Given a set of training instances (input space), where the instances belong to class A or class B, SVM uses a mapping function (kernel) to transform the input space into a dimension space upper (feature space).²³ That is, if the input space is 2D, then it is assigned in a 3D space. In the feature space, SVM finds a hyperplane that gives the most significant separation between classes, called a maximum margin hyperplane. The maximum margin hyperplane has the most significant distance from the hyperplane to the closest training instances. Instances located on the boundaries of the hyperplane are called support vectors. However, the more considerable margin is not always the best solution since it can jeopardize the model’s generalization to new instances. SVM introduces a parameter C that creates a soft margin that allows some errors in the classification, but at the same time penalizes them. An adjustment procedure is necessary to find the best value of C.

Feature selection

The feature selection method allows feature reduction, removing them to increase, or improve the performance. There are three kinds of feature selection: Filter, Wrappers, and Embedded.

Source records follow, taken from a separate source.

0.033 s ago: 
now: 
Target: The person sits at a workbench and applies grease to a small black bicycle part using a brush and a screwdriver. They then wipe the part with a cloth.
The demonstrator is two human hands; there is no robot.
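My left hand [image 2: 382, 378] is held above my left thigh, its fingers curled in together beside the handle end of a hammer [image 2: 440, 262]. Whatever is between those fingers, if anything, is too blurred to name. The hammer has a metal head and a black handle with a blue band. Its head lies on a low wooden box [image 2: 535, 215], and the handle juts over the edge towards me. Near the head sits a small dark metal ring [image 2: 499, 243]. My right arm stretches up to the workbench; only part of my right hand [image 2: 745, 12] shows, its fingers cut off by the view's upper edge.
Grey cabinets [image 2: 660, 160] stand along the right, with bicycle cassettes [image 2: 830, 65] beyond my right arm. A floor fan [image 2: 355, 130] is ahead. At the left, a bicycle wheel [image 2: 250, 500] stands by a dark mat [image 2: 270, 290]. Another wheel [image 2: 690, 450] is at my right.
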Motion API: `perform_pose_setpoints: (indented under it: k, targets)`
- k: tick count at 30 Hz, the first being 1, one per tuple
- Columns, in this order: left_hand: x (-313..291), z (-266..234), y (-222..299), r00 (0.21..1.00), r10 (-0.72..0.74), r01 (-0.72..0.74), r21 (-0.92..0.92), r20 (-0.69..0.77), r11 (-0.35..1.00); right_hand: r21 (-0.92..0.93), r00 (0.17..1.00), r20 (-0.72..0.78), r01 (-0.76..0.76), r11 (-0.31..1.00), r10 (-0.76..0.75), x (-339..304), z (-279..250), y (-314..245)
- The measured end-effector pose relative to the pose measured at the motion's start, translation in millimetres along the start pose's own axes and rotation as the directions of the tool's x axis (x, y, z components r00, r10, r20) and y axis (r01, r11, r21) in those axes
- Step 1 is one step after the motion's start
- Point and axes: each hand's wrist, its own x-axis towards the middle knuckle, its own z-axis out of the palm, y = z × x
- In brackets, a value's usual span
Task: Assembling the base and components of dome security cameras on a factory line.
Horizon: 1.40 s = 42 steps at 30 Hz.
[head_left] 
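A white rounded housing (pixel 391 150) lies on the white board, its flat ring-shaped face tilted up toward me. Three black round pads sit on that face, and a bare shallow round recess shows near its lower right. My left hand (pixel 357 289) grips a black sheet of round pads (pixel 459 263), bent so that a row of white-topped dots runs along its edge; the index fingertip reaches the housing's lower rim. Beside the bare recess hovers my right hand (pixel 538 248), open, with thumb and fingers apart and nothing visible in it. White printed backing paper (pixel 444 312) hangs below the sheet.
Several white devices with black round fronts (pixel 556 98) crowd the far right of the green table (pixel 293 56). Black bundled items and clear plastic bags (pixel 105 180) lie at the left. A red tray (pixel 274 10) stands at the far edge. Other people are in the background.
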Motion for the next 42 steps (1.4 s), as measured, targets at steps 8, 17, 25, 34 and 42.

In this work, we will use the first two.²⁴

Filters

Five filters were taken from the Fselector package: CFS (using correlation and entropy measures), Consistency (using consistency measure), Chi-squared (based on a chi-squared test), OneR (based on simple association rules involving only one attribute in condition part), and Random Forest (using the Random Forest algorithm).²⁵ The first two filters find a feature subset for discrete and continuous data, the remaining ones find weights of discrete attributes.

Wrappers

Six wrappers were taken from the mlr package: GA (genetic algorithm optimization method), Random search (where feature vectors are randomly created, up to a maximum number of features), SFS, SBS, SFFS, and SFBS (extending [forward] or shrinking [backward] a feature set).²⁶

One-versus-all

OvA is a powerful technique and is conceptually simple. OvA turns multiclass classification into binary classification, comparing one class with all the remaining ones.²⁷

Performance measures

Performance measures are a set of statistical techniques, created to describe the performance of models. Different sets of performance measures are applied to the single-label predictors and multi-label predictors.²⁸

Balanced accuracy

Avoids inflated performance estimates in unbalanced datasets. It is the arithmetic mean of sensitivity and specificity or the average precision obtained in any of the classes.²⁹ It is considered more precise than the accuracy when the dataset is unbalanced.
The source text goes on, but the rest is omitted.